Chapter 1 - Section 1.8 - Inequalities - 1.8 Exercises - Page 89: 70

SOLUTION $\frac{(x-9)(x+2)}{2x+2} \geq0$ INTERVAL $[-2,-1) [9,\infty)$ GRAPH In the real number line put 3 numbers -2, -1 and 9. Draw a close circle in -2 and 9 and an open circle -1. Connect the numbers -2 and 1 by a line. Then draw a line starting in 9 pointing to $\infty$.

$\frac{x}{2} \geq \frac{5}{x+1}+4$ $\frac{x}{2}-\frac{5}{x+1}-4 \geq0$ $\frac{x(x+1)-5(2)-4(2x+2)}{2(x+1)} \geq0$ $\frac{x^{2}+x-10-8x-8}{2(x+1)} \geq0$ $\frac{x^{2}-7x-18}{2(x+1)} \geq0$ $\frac{(x-9)(x+2)}{2x+2} \geq0$ In order to solve you need to look at the solutions given by the inequality.

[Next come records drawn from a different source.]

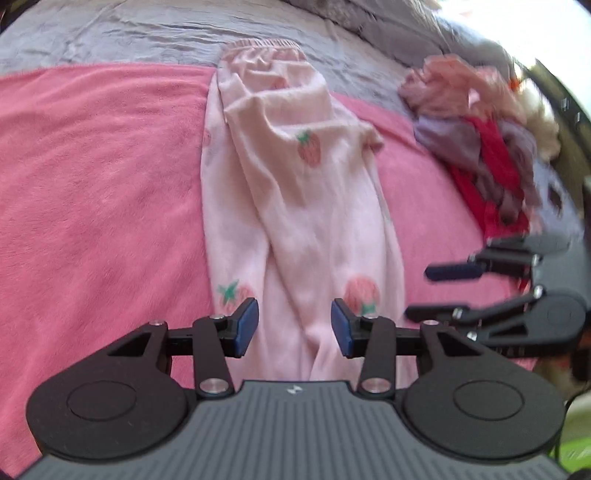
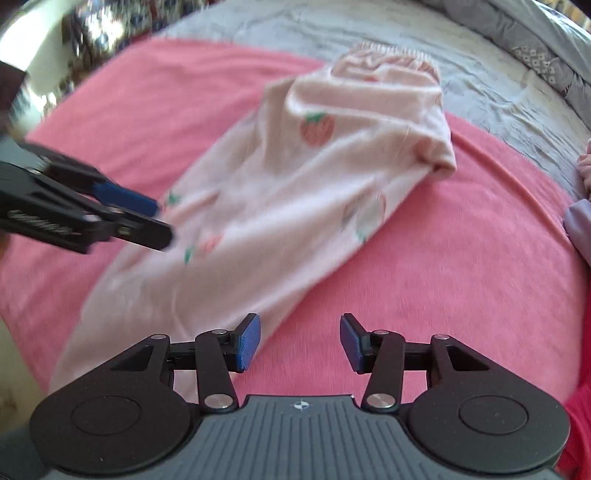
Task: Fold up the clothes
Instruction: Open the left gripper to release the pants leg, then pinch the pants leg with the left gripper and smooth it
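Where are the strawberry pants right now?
The strawberry pants lie stretched out on the pink blanket, mid-frame in both wrist views, waistband far away on the grey sheet. The pile of clothes sits to their right.

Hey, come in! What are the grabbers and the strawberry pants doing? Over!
Left tool open, empty, over the pants. Right tool open, empty. Pants folded lengthwise on pink blanket. Clothes pile alongside, clear.

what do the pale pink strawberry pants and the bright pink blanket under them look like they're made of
Pale pink strawberry-print pants: probably a soft, thin knit like cotton jersey, matte, since it drapes in loose wrinkles and has a gathered elastic waistband.
Bright pink blanket: likely plush fleece, because its fuzzy nap shows lighter and darker brushed patches. Blur leaves both uncertain.
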Available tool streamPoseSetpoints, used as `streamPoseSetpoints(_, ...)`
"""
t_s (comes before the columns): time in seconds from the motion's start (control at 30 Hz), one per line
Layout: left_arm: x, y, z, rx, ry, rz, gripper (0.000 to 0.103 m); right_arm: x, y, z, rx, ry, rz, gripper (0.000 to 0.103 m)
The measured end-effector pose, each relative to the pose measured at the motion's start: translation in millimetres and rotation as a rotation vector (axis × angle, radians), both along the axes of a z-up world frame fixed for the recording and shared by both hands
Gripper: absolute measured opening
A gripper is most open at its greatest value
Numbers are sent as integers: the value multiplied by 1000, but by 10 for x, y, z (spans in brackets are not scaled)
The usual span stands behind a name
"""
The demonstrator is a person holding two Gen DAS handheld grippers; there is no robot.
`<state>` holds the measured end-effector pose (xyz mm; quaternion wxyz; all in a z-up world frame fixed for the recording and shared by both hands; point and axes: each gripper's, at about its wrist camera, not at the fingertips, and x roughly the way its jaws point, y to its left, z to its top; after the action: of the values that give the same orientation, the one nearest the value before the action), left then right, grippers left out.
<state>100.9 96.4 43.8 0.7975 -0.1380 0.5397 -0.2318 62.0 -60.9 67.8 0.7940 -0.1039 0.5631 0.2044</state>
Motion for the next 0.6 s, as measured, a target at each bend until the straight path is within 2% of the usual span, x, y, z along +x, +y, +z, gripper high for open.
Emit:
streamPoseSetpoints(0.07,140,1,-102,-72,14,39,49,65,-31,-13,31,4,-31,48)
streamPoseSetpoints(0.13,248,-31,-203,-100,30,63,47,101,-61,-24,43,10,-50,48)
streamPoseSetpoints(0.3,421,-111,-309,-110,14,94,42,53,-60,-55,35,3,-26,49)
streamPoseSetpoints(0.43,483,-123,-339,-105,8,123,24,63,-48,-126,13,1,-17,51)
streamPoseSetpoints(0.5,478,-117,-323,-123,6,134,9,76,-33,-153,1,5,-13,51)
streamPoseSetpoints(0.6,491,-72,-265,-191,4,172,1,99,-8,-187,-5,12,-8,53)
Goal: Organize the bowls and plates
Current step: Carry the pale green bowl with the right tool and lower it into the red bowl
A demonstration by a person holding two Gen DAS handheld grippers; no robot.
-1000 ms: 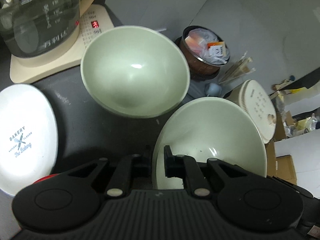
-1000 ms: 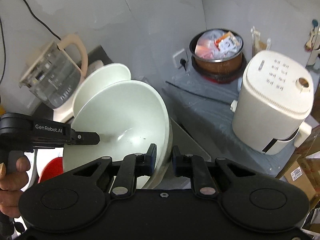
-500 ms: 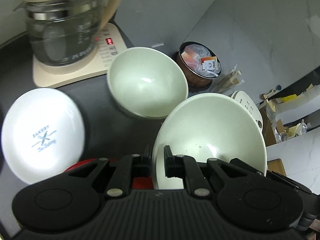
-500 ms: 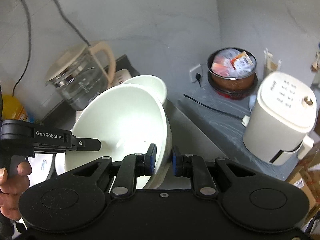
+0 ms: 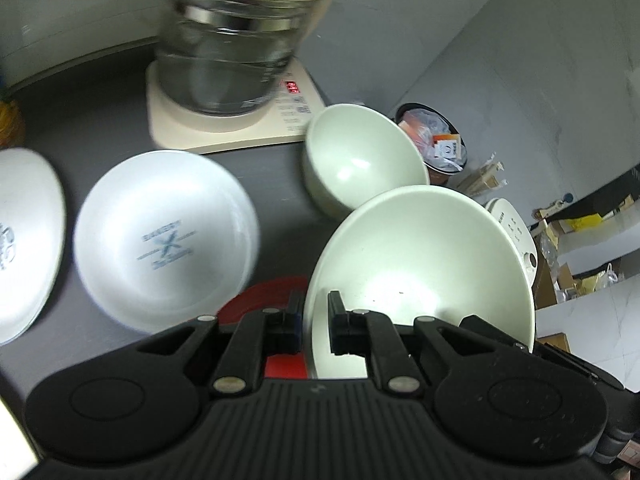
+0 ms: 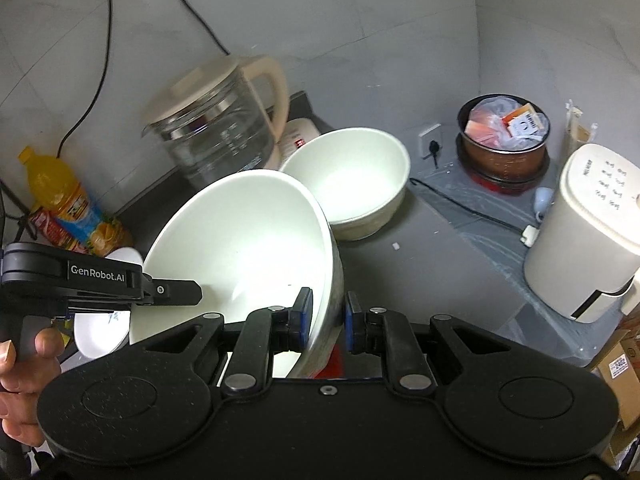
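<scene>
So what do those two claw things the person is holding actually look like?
Both are matte black plastic. The left claw has a ribbed body with two round discs, silver rivets and hinged link arms. The right claw is similar but has blue pads on its fingers. The left one's side reads "GenRobot.AI" in white.

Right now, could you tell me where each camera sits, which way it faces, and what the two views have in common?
Left wrist: on the left tongs, looking steeply down at the held green bowl, white bakery bowls and glass kettle; no hand shows.
Right wrist: on the right tongs, looking down past the same held bowl toward the kettle and air fryer; a hand shows.
Shared: held bowl, kettle, second green bowl.
</scene>
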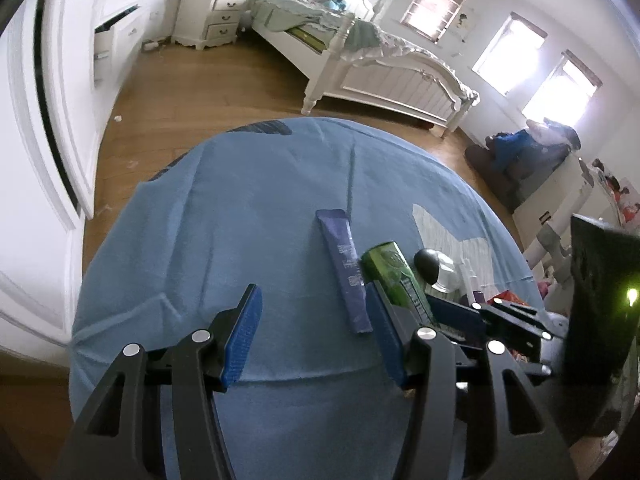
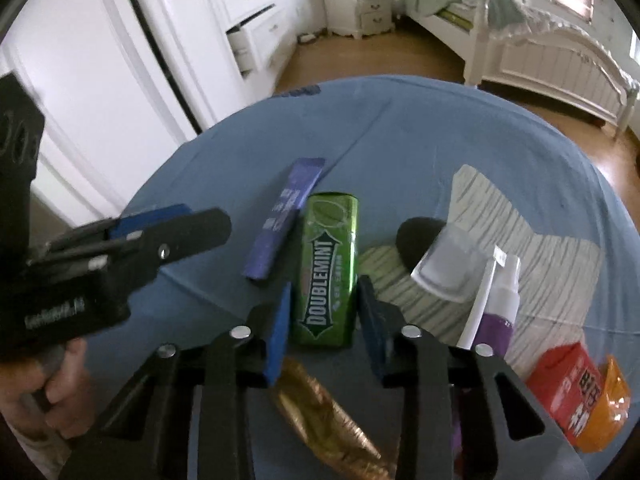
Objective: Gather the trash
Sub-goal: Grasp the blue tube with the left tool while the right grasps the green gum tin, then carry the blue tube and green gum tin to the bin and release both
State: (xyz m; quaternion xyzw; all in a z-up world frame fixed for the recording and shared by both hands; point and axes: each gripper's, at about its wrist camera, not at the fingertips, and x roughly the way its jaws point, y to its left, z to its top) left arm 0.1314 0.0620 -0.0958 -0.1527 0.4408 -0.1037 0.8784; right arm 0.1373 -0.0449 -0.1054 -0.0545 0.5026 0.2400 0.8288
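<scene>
The right gripper (image 2: 322,312) has its blue pads set on either side of the lower end of the green Doublemint gum bottle (image 2: 329,264), which lies flat on the blue-covered bench (image 2: 400,128); narrow gaps show on both sides, so the jaws are close around it but not yet clamped. The left gripper (image 1: 308,332) hangs with its jaws apart and nothing between them, its right pad just beside the purple sachet (image 1: 345,268). This looks like the grasp step of collecting the trash: the next move calls for closing firmly on the bottle and lifting straight up. Room is tight: the sachet lies just beside the bottle on one side, a gold wrapper (image 2: 328,416) sits under the right gripper, and a spray bottle (image 2: 496,304) and a red packet (image 2: 564,388) crowd the other side. The far half of the bench is open.
</scene>
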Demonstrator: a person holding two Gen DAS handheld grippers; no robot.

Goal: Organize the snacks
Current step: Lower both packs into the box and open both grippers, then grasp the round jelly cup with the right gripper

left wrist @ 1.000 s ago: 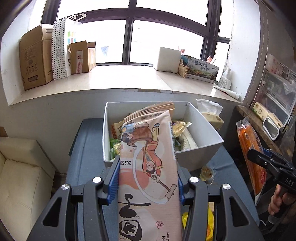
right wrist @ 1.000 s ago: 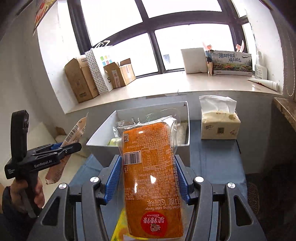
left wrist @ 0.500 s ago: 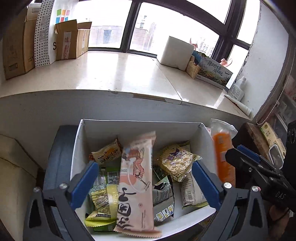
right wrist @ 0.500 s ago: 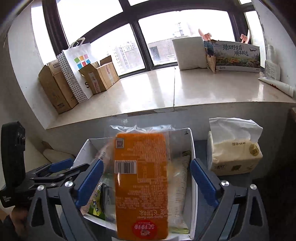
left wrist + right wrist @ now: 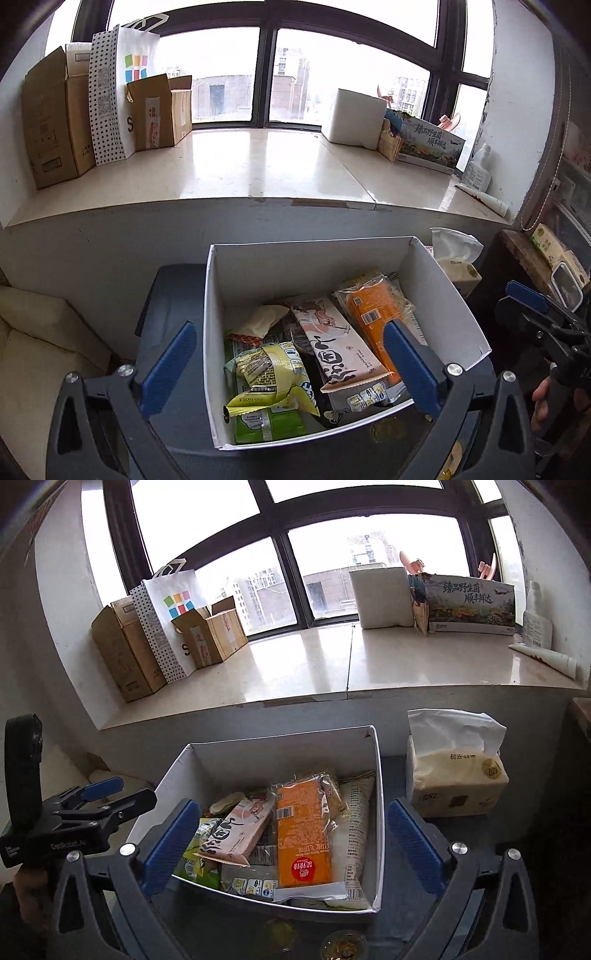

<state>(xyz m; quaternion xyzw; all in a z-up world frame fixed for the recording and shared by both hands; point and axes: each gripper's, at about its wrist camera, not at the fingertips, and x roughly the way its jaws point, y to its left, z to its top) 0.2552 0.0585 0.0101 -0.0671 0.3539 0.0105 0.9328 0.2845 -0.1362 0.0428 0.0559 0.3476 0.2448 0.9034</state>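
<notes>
Left hand-held gripper point(image 5: 284, 365): jaws spread fully and holding nothing. They opened a moment ago, though not within the last half second. It stands over the near-left corner of the white box point(image 5: 295, 258).
Right hand-held gripper point(image 5: 290, 843): jaws wide apart and empty, just opened; the box lies between its fingers.
Pink snack pack point(image 5: 340, 343): released; lies flat in the box, centre, on other packets.
Orange snack pack point(image 5: 301, 838): released; lies just beside the pink one, at its 3 o'clock.
Yellow-green packet point(image 5: 269, 373): at 7 o'clock of the pink pack, inside the box.
Change from one second earlier: each gripper then clamped its pack short of the box; both packs now rest inside.
Meaning for task: two snacks appear stowed; both grippers are free for the next.
Tissue pack point(image 5: 456, 775): on the dark counter point(image 5: 397, 915), at 3 o'clock of the box.
</notes>
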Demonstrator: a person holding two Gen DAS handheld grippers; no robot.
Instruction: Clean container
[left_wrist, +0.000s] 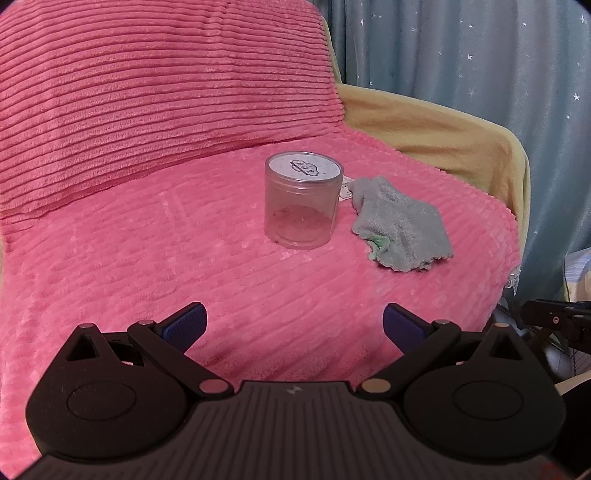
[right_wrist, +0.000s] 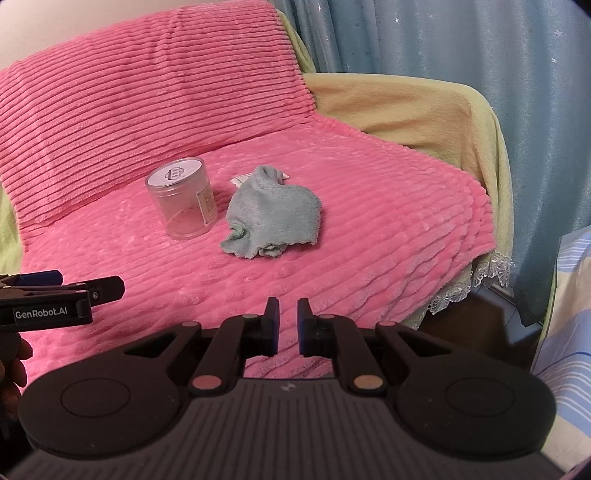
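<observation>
Both grippers hover empty over the pink blanket (left_wrist: 110, 258), left gripper (left_wrist: 294, 323) spread wide, right gripper (right_wrist: 287, 325) nearly closed, far from the jar (left_wrist: 303, 201) and cloth (left_wrist: 400, 229).

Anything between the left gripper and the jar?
Nothing: only bare pink blanket lies between the open left gripper and the clear lidded jar, as the left wrist view shows. The grey cloth sits off to the jar's right.
</observation>
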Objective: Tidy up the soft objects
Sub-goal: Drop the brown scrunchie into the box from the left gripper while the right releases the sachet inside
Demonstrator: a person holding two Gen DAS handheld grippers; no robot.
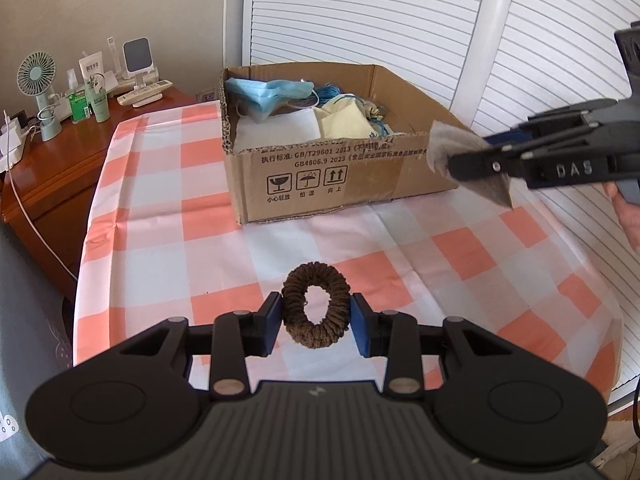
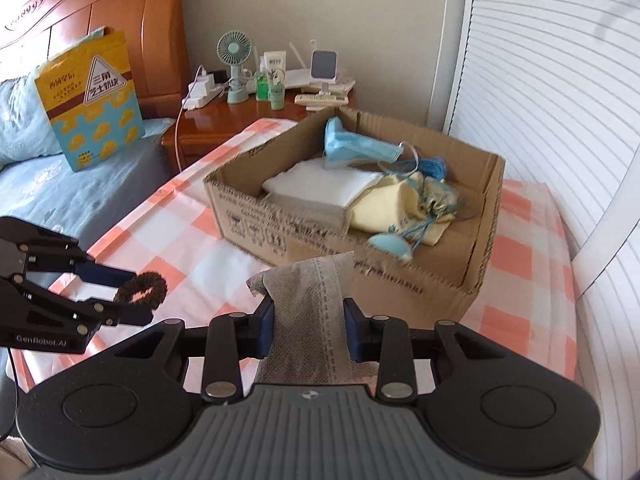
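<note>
Left gripper (image 1: 316, 322) squeezing a fuzzy brown ring-shaped hair tie (image 1: 316, 305) above the pink-and-white checked cloth (image 1: 160, 184), ring standing tall between the blue pads, right gripper (image 2: 308, 330) pinching a grey dotted fabric pouch (image 2: 306, 300), long side running up and down, both hanging near the open cardboard box (image 1: 340, 176)

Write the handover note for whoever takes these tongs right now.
Left tongs: shut on the brown knitted hair scrunchie, held clear above the orange-and-white checked tablecloth.
Right tongs: shut on the grey perforated fabric pouch, also off the cloth.
Open brown cardboard box: ahead of both tongs; already holds a light blue face mask, a folded white cloth and a pale yellow cloth with blue cord.
Done: both items picked up.
Left: drop the scrunchie and pouch into the box.
</note>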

NUMERATOR x=9 x=-2 DENOMINATOR x=-1 Now with this number you can create intervals to find the solution. INTERVAL $(-\infty,-2] [-2,-1) (-1, 9] [9,\infty)$ $(-\infty,-2] y(-4)=\frac{(-4-9)(-4+2)}{2(-4)+2} \geq0= y(-4)=-4.33$ No solution $[-2,-1)$ $y(-1.5)=\frac{(-1.5-9)(-1.5+2)}{2(-1.5)+2} \geq0= y(-1.5)=5.25$ Solution $(-1, 9]$ $y(5)=\frac{(5-9)(5+2)}{2(5)+2} \geq0= y(5)=-2.33$ No solution $[9,\infty)$ $y(10)=\frac{(10-9)(9+2)}{2(9)+2} \geq0= y(10)=0.54$ Solution CORRECT $[-2,-1) [9,\infty)$ GRAPH In the real number line put 3 numbers -2, -1 and 9. Draw a close circle in -2 and 9 and an open circle -1. Connect the numbers -2 and 1 by a line. Then draw a line starting in 9 pointing to $\infty$.